Brutal French colonial history behind New Caledonia’s riots: The Times 

  27 May 2024    Read: 371
  Brutal French colonial history behind New Caledonia’s riots:   The Times 

The Sunday Times in its article has drawn attention to the impact of France’s brutal colonial history on the country’s policy in New Caledonia and stated that this has become the most serious crisis during the presidency of Emmanuel Macron. presents this article:

Representing France on the international footballing stage, Christian Karembeu, an indefatigable midfielder who was part of the team that won the World Cup in 1998, chose not to sing the Marseillaise before matches. When asked to explain, he blamed France’s colonial abuses in his homeland, New Caledonia.

In 1931 France put on an exhibition to showcase different corners of its empire. It featured 100 Kanaks from New Caledonia in the Pacific. They had been stripped of their clothes and exhibited as dangerous cannibals in a zoo in the Bois de Boulogne in Paris, where they were forced to eat raw meat and perform “savage” dances.

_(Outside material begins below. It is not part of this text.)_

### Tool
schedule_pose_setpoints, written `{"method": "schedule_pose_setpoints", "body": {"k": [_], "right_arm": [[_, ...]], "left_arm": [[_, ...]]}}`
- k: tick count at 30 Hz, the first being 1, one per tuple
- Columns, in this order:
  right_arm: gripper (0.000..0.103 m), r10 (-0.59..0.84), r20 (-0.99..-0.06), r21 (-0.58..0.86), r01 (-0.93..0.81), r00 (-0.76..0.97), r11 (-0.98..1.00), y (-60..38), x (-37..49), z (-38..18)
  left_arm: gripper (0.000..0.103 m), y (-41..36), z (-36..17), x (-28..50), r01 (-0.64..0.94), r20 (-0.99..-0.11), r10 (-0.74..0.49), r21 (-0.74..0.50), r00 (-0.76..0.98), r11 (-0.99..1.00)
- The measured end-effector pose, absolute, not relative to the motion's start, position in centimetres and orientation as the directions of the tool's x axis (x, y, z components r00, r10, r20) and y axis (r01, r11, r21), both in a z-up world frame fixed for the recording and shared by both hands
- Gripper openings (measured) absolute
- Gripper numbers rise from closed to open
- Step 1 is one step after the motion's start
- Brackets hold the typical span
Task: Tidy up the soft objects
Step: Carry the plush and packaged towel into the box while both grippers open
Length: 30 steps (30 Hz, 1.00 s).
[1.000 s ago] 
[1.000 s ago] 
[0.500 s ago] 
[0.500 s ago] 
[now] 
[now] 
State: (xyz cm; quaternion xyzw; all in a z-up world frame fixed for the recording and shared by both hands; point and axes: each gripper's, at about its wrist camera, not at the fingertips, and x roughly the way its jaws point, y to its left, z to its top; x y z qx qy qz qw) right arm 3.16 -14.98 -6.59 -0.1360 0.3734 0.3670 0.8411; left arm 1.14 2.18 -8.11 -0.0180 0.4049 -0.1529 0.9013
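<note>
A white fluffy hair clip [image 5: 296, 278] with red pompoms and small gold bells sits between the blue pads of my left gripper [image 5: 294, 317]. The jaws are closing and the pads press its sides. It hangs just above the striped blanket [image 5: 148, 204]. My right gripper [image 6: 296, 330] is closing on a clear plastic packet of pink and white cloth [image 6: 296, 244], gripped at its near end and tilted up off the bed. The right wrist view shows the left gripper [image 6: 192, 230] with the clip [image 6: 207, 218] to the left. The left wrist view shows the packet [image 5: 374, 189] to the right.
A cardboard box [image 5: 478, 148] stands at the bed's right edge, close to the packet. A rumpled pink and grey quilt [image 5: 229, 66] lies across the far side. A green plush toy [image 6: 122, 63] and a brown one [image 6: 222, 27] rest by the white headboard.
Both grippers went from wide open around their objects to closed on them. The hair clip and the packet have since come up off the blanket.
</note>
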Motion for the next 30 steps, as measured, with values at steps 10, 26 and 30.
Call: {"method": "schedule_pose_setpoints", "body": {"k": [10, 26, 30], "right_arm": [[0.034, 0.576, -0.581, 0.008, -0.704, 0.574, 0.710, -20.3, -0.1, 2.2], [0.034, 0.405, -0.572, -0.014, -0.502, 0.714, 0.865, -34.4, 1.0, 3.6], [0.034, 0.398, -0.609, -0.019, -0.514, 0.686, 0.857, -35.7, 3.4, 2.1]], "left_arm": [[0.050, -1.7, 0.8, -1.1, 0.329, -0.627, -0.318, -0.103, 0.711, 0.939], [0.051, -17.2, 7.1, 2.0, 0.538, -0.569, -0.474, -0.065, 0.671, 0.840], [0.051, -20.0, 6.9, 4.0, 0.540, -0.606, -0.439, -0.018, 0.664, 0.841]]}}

One of them was Willy Karembeu, the footballer’s great-grandfather.

France’s history of colonial brutality weighs heavily on its politics today. The resentment and recrimination it has generated in New Caledonia, where seven people, including two policemen, have died in almost two weeks of civil unrest, has turned into one of the worst crises of President Macron’s presidency.

France has accused outsiders of playing on old colonial grievances to stir up dissent in the territory of 270,000 people spread over 140 islands: social media posts with the hashtag EndFrenchColonialism have been traced to Azerbaijan, a Russian ally, which is angry over French support for its enemy, Armenia.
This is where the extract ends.